Twenty years before actor Roy Scheider was chasing sharks in "Jaws," as Police Chief Martin Brody, he was giving orders in the Air Force.
Scheider, who died Sunday, served as an active-duty Air Force officer for three years in the mid-1950s and later was a reservist, according to accounts of Scheider's life.
The actor passed away at the University of Arkansas for Medical Sciences hospital in Little Rock, hospital spokesman David Robinson said. He was 75.
The hospital did not release a cause of death, but Scheider had been treated for multiple myeloma at the hospital's Myeloma Institute for Research and Therapy for the past two years.
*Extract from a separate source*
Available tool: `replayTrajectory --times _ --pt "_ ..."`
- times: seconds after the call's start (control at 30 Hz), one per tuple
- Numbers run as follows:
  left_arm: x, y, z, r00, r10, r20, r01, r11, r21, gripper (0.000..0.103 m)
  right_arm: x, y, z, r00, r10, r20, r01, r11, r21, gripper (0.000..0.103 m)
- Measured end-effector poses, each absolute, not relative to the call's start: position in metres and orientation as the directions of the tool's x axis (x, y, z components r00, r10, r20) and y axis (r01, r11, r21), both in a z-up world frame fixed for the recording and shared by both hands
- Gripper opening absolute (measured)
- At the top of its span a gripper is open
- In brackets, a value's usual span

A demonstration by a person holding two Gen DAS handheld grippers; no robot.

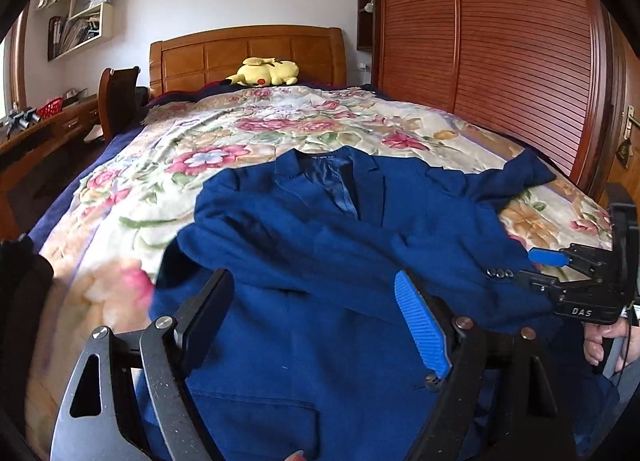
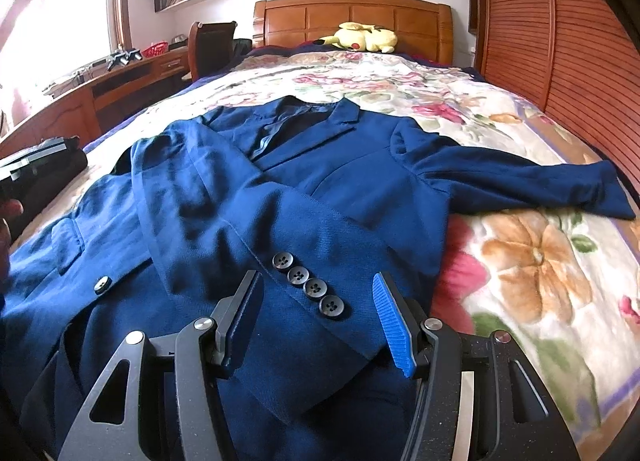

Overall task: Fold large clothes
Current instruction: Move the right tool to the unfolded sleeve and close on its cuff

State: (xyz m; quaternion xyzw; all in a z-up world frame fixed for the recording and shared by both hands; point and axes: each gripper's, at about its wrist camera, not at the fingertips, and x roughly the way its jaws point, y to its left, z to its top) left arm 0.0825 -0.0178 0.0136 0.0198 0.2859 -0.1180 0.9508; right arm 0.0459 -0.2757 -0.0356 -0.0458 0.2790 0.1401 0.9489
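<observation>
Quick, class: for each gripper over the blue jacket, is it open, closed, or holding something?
Left gripper: open, holding nothing, above the blue jacket.
Right gripper: fingers apart either side of the buttoned sleeve cuff; no grip can be told.

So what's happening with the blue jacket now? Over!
Both sets of jaws open, holding nothing. Blue jacket flat on bed, one sleeve folded across. Nothing in the way.

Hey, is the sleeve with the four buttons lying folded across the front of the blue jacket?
Yes, the buttoned sleeve lies across the blue jacket front.
</observation>
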Motion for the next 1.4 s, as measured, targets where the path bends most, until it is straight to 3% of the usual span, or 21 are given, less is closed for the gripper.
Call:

According to the book "Roy Scheider: A Film Biography," Scheider joined ROTC in 1953 at Franklin and Marshall College in Lancaster, Pa. The book says he joined, in part, to avoid being drafted. At Franklin and Marshall, He majored in history as a pre-law student there while acting in college productions.
After Scheider graduated in 1955, he spent three years in the service as a first lieutenant, working, according to some accounts, as an air traffic control officer.
When his active-service commitment ended, Scheider began acting full-time, while continuing to serve as a reserve officer.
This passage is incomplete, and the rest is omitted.